• _EXERCISE_
Show each line in the listing below that contains the word "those".

• _RECORDED INFORMATION_
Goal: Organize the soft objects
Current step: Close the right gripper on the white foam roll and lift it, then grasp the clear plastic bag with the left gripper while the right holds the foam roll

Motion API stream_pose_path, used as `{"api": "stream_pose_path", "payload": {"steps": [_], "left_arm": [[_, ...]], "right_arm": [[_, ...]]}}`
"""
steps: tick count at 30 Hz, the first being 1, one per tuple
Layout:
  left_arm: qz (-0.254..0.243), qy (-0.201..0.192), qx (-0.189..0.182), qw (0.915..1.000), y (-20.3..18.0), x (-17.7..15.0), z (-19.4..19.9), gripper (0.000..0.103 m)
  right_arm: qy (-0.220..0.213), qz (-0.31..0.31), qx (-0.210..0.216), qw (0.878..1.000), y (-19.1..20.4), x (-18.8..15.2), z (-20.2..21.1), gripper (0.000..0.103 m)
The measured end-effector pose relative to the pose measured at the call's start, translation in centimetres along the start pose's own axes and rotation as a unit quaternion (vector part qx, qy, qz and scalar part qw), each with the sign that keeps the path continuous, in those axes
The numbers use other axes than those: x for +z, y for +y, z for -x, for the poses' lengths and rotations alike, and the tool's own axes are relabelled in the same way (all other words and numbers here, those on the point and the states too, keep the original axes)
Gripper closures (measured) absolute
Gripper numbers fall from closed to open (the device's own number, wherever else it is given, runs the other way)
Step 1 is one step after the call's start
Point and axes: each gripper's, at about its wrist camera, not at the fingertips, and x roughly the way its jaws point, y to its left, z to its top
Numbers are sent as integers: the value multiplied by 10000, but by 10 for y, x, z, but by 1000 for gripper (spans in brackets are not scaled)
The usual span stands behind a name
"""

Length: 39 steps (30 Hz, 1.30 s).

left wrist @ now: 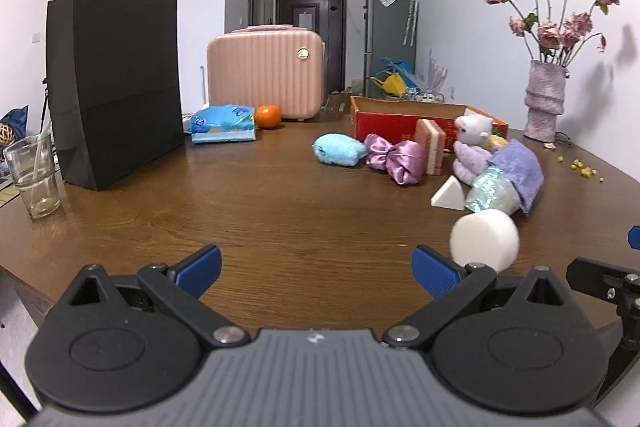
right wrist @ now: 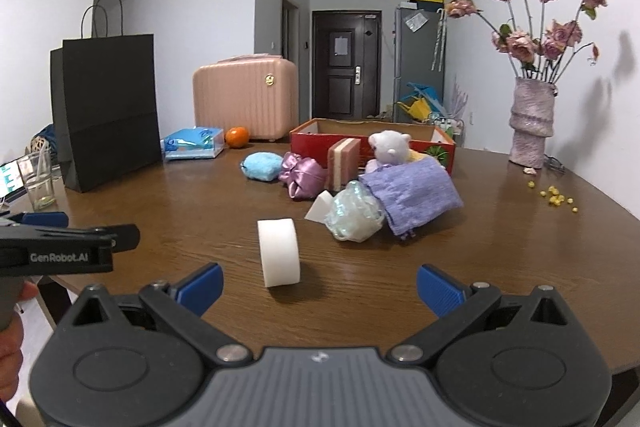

• _COMPLETED EXERCISE_
The measured end-effector pose relative to the pose measured at the call's start, translation in centimetres along the start pose's own axes and rotation as a unit quaternion (vector part qx, qy, qz and scalar part qw), each with the sign that keeps the path continuous, in those axes
The numbers use other axes than those: x for +z, y for +y, z for -x, for the poses' lengths and rotations alike, and the tool's own axes are relabelled in the same way (all other words and numbers here, those on the point and the states too, keep the original axes)

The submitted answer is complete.